Johnny We Hardly Knew You. JFK’s 100th Birthday

Memorial Day, May 29, 2017, was John F. Kennedy’s 100th birthday. We remember him as the man who was the first Irish-Catholic president, as a man with the sharp wit and a beautiful family, as a man with perfect class, so missing in Washington today. He was the man most responsible for putting Americans on the moon. He was the first president in the 20th century to stand up for civil rights, essentially giving his life to have those bills passed, exactly as he wrote them, by President Johnson in the years following his death. He was the man who faced nuclear Armageddon during the Cuban Missile Crisis and who signed the Nuclear Test Ban Treaty, making the world a safer place. He worked at his office and managed to inspire young people.

Happy Birthday, Mr. President. You made a difference.

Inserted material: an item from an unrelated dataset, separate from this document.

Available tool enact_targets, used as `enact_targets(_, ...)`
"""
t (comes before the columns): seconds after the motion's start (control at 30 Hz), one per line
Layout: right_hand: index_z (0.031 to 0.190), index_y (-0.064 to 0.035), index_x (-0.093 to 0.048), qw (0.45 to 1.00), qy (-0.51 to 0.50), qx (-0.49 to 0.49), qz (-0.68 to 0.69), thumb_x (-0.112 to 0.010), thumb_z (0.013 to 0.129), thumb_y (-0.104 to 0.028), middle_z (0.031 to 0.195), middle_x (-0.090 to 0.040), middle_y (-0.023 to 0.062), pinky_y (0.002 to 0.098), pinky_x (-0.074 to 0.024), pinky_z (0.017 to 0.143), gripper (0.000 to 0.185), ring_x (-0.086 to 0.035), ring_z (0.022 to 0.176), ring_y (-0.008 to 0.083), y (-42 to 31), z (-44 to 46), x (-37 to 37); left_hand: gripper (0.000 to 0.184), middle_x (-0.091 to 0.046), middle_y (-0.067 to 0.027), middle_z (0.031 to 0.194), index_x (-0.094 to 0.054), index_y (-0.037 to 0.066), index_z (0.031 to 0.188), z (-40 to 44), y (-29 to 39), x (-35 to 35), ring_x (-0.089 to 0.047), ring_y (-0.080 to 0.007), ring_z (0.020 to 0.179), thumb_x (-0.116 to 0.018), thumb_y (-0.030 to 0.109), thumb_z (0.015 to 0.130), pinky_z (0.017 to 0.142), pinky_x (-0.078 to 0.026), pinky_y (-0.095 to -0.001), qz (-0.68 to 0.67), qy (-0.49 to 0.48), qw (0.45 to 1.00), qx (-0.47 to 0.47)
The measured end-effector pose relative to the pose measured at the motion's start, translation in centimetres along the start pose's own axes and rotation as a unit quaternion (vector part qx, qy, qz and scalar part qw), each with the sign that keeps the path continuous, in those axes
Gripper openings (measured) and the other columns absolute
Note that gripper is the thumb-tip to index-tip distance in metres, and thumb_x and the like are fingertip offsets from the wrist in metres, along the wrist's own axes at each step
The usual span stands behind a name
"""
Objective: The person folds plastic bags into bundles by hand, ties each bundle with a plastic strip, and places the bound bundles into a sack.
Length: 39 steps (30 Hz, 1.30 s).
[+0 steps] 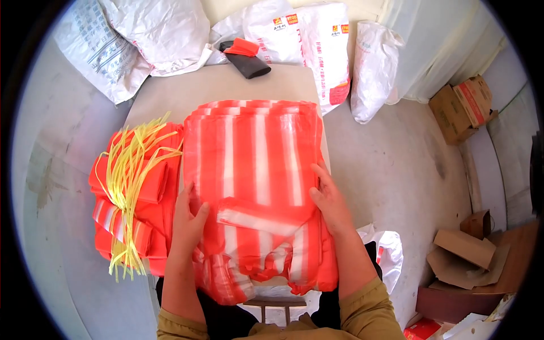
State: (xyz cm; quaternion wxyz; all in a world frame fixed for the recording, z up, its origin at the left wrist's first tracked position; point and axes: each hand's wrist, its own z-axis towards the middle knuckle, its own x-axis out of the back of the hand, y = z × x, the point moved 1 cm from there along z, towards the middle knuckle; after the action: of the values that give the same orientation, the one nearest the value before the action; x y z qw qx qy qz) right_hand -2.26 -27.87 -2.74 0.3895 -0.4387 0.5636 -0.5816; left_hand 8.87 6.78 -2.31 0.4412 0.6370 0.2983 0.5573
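A thick stack of red-and-white striped plastic bags (247, 164) lies in front of me, its near end crumpled and one strip folded across the top. My left hand (191, 221) rests against the stack's left edge, thumb apart from the fingers. At the right edge, my right hand (331, 201) touches the bags with its fingers stretched out and the thumb over the top. Neither hand visibly closes around anything. Left of the stack are folded red bag bundles (161, 190), with a bunch of yellow ties (127, 190) lying over them.
Beyond the stack, a black object with a red piece (249, 59) lies on the table (170, 90). Filled white sacks (323, 51) stand behind it. Cardboard boxes (462, 107) sit on the floor to the right, with an opened carton (467, 258) nearer me.
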Motion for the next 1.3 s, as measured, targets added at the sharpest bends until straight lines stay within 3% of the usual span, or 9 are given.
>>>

A recent article, The Myth of John F. Kennedy In Film and Television by Gregory Frame in 49 Film & History Issue 6, page 21 (Winter 2016) tells how President John F. Kennedy continues to cast an enormous shadow on U.S. politics, despite the relatively short duration of his tenure. His impact on American culture, history, and society is far from settled, with liberals wondering, for example, whether Kennedy would have withdrawn from Vietnam and would have sustained the cause of Civil Rights and with conservatives wondering how his personal character would have played out politically and whether his gun-shy approach to the military would have subverted American hegemony.

For a fascinating look at the legacy of President Kennedy, read the article by accessing it through the Brooklyn Law School Library’s OneSearch platform at this link. As the author concludes: “Holding on to the myth of Kennedy is like holding on to the myth of American exceptionalism, the eternally young nation, springing into the future with masculine vigor and promise and purpose. How much more desperate does a nation become for that myth after a financial crisis (2008) and extended wars (Iraq and Afghanistan), with little manifest appeal from its president (G.W. Bush) either to the intelligence of bookish academics or to the conscience of an international community? . . . . What yearning for the myth of JFK will emerge under Donald Trump? Or has reality television displaced myth as the paradigm for civic intelligence? Historians suggest that the presidency of John F. Kennedy might have been mediocre but that he nonetheless grasped the changing nature of politics in an image-dominated age; that he deserves credit for the skill with which he developed such an enduring image in the first place. And perhaps he does, for that image presides over the most powerful force in American culture: film and television.”

CambridgeAlso in OneSearch is a review by Iwan Morgan of The Cambridge Companion to John F. Kennedy by Andrew Hoberek available at this link. In the review, the author notes that “Modernity is the theme of many essays ranging from . . . exploration of Kennedy’s unprecedented and still unmatched capacity to project himself on television as the epitome of cool when alive to the significance of the Camelot legacy.” Kennedy’s modernity was more symbol than substance. His brief tenure has become an infinitely renewable resource of hope for anyone invested in the promise of the United States.